Sax on the Web Forum banner

1 - 20 of 119 Posts

·
Distinguished SOTW Member, Forum Contributor 2015-
Joined
·
32,936 Posts
I know that polishing a tarnished silver plated horn will make it brighter.
 

·
Registered
Joined
·
1,207 Posts
All Brands today offer unlacquered models, so I don't understand why strip the lacquer instead of try and compare the same model in raw brass...
 

·
Registered
Joined
·
72 Posts
Wow, not taking this question seriously, are we?

Not exactly modern, but I had two Super 20 tenors from the '50s, one with most of it's original lacquer and the other a poor-playing relacq. I had the relacq stripped to bare brass and overhauled and now I can't discern any difference between the two.
 

·
Distinguished SOTW Member, Forum Contributor 2015-
Joined
·
32,936 Posts
Wow, not taking this question seriously, are we?

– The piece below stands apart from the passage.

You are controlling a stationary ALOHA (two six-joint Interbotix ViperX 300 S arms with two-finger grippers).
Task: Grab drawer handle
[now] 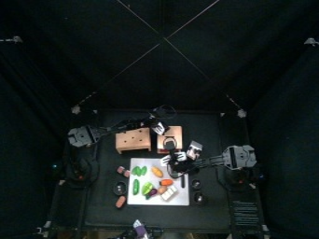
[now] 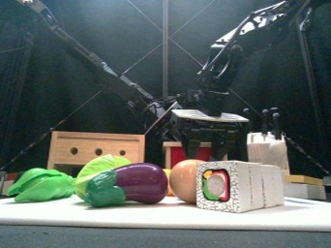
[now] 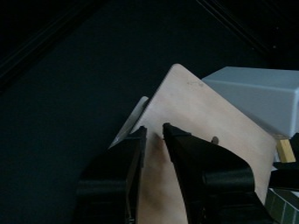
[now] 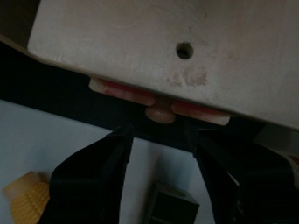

Not exactly modern, but I had two Super 20 tenors from the '50s, one with most of it's original lacquer and the other a poor-playing relacq. I had the relacq stripped to bare brass and overhauled and now I can't discern any difference between the two.
Yep, an overhaul will do that. If an overhaul fails to improve a poor-playing horn, find a different tech.
 

·
Registered
Joined
·
72 Posts
Yep, an overhaul will do that. If an overhaul fails to improve a poor-playing horn, find a different tech.
That wasn't my point. I'm trying to say that I can't tell any difference between 2 horns that are virtually identical except that one is lacquered and one is not.
 

·
Distinguished SOTW Member, Forum Contributor 2015-
Joined
·
32,936 Posts
That wasn't my point. I'm trying to say that I can't tell any difference between 2 horns that are virtually identical except that one is lacquered and one is not.
That may not have been your point, but you cannot distinguish whether the improvement was due to delacquering or overhaul. Your relac would likely have played just as well with only the overhaul.
 

·
Registered
Joined
·
72 Posts
The delacquering and overhaul is irrelevant and was only offered as potentially interesting background information.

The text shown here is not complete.